## PROBLEM TO WORK ON
Your task is to write out exactly the lines of the listing below, from the first down to the line that holds "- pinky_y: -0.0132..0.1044".

+++ DATASET SECTION

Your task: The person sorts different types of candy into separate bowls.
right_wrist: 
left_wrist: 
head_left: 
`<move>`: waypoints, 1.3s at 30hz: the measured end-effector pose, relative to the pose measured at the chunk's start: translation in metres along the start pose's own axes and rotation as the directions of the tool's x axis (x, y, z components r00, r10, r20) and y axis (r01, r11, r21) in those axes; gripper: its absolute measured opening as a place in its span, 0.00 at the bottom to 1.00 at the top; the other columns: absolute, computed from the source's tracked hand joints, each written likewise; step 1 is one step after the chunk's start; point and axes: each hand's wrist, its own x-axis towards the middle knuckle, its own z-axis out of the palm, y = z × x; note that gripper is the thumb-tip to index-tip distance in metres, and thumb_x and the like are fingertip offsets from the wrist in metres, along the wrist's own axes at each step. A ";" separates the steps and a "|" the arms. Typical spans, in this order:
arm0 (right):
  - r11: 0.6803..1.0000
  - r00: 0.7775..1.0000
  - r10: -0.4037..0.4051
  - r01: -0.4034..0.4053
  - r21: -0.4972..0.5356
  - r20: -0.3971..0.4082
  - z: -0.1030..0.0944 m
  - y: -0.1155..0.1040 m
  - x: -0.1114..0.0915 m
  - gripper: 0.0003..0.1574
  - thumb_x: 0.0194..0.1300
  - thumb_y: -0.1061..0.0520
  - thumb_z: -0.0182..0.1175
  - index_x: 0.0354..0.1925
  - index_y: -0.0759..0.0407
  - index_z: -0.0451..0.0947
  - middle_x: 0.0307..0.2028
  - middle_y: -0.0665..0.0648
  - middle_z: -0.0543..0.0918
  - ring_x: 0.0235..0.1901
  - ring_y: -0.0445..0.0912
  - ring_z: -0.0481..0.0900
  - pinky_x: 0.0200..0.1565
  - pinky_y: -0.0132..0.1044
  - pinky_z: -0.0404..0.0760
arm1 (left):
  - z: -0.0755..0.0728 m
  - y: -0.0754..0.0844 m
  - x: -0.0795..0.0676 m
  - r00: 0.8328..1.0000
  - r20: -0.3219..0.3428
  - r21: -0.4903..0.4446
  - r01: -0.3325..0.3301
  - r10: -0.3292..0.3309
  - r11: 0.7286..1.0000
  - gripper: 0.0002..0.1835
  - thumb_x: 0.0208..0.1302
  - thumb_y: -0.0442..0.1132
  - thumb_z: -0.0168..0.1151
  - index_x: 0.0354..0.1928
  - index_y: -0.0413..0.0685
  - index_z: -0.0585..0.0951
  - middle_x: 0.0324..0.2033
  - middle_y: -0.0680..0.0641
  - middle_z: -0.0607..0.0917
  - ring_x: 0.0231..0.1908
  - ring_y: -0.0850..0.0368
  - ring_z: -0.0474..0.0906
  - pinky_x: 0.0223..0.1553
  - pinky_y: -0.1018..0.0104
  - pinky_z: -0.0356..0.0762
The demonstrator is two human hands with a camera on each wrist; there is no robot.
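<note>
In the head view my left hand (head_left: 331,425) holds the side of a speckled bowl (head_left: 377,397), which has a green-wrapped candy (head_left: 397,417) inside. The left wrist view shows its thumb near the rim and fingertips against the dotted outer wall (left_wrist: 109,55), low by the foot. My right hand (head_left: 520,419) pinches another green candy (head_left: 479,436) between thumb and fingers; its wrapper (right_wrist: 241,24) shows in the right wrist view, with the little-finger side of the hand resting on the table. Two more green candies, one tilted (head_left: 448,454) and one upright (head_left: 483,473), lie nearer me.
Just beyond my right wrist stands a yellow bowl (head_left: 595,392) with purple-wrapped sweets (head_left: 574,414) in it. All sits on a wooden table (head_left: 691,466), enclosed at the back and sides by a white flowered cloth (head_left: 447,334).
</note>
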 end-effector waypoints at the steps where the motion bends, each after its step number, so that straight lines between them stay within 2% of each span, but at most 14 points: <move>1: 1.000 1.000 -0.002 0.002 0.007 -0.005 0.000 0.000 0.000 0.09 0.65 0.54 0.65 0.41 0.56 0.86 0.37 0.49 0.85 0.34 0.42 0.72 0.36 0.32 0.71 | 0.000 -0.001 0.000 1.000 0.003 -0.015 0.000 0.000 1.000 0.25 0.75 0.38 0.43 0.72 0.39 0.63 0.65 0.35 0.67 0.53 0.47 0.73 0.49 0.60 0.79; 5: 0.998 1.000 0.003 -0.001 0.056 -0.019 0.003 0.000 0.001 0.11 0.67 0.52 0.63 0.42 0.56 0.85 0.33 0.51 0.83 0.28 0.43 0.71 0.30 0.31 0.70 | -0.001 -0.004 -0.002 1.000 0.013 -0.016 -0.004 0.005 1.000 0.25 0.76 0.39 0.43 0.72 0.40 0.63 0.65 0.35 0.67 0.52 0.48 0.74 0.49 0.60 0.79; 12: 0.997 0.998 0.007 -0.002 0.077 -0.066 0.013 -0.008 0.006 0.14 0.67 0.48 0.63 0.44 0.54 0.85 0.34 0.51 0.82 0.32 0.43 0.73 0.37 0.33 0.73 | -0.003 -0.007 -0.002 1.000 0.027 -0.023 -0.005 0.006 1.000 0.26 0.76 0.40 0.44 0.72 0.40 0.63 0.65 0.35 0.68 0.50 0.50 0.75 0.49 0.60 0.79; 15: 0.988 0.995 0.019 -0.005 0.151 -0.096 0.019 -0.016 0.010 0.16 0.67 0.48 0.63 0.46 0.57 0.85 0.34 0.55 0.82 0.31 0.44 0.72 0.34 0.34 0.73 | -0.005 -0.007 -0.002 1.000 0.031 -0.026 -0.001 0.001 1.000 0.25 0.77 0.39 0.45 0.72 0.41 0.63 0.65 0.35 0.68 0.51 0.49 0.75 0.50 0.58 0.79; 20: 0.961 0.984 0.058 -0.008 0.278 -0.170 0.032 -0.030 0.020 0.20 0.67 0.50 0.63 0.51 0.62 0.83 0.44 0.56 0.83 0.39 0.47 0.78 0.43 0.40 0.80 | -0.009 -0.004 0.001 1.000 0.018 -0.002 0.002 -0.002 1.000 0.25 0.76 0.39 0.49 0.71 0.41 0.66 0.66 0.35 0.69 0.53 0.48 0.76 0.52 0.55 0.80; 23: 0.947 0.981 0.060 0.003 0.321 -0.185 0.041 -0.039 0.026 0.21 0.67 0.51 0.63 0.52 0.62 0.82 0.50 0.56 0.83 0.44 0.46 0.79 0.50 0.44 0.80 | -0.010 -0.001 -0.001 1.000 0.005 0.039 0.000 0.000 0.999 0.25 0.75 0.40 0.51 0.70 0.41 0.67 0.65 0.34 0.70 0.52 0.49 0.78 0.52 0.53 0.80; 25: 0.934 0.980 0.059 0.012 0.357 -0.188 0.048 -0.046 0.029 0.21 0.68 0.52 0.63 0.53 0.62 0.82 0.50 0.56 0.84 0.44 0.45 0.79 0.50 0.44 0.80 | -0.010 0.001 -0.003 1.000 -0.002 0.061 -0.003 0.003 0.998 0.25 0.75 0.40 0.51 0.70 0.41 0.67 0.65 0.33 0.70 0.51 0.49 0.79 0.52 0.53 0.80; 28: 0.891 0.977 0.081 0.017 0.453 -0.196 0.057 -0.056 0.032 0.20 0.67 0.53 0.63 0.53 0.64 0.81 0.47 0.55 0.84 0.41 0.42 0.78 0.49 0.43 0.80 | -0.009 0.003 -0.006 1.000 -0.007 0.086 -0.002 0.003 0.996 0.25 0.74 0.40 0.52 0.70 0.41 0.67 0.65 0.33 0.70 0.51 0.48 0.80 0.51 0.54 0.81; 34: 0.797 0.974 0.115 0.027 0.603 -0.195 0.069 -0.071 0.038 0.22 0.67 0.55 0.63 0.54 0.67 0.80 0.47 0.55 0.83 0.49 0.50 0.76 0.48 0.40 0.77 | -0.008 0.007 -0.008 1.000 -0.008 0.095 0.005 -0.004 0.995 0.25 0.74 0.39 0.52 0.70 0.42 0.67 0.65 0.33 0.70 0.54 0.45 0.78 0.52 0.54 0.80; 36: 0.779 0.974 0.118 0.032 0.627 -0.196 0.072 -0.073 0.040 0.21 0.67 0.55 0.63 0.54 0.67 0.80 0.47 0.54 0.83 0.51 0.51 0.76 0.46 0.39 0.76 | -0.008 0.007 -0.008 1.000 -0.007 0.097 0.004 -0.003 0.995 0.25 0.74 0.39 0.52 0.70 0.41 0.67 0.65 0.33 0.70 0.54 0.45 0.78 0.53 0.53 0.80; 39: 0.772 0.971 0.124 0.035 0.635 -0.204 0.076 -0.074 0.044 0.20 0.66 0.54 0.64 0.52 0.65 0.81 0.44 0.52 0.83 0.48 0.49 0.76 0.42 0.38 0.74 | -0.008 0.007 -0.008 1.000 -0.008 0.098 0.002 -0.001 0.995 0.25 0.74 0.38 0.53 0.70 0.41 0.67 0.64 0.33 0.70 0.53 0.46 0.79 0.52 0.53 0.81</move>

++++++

## ANSWER TO THIS EXERCISE
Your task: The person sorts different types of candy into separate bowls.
right_wrist: 
left_wrist: 
head_left: 
`<move>`: waypoints, 1.3s at 30hz: the measured end-effector pose, relative to the pose measured at the chunk's start: translation in metres along the start pose's own axes and rotation as the directions of the tool's x axis (x, y, z components r00, r10, r20) and y axis (r01, r11, r21) in those axes; gripper: its absolute measured opening as a place in its span, 0.00 at the bottom to 1.00 at the top; the other columns: absolute, computed from the source's tracked hand joints, each written likewise; step 1 is one step after the chunk's start; point and axes: each hand's wrist, its own x-axis towards the middle knuckle, its own z-axis out of the palm, y = z × x; note that gripper is the thumb-tip to index-tip distance in metres, and thumb_x and the like are fingertip offsets from the wrist in metres, along the wrist's own axes at each step. A ";" separates the steps and a "|" the arms. Typical spans, in this order:
arm0 (right):
  - r11: 0.6803..1.0000
  - r00: 0.7775..1.0000
  - r10: -0.4037..0.4051
  - r01: -0.4034..0.4053
  - r21: -0.4972..0.5356
  - r20: -0.3971..0.4082
  - z: -0.1030..0.0944 m
  - y: -0.1155..0.1040 m
  - x: -0.1114..0.0915 m
  - gripper: 0.0003..0.1574
  - thumb_x: 0.0194..0.1300
  - thumb_y: -0.1061..0.0520
  - thumb_z: -0.0182..0.1175
  - index_x: 0.0354..0.1925
  - index_y: -0.0759..0.0407
  - index_z: -0.0451..0.0947
  - middle_x: 0.0307..0.2028
  - middle_y: -0.0665..0.0648
  - middle_z: -0.0543..0.0918
  - ring_x: 0.0235..0.1901
  - ring_y: -0.0445..0.0912
  - ring_z: -0.0481..0.0900
  - pinky_x: 0.0200..0.1565
  - pinky_y: -0.0132..0.1044

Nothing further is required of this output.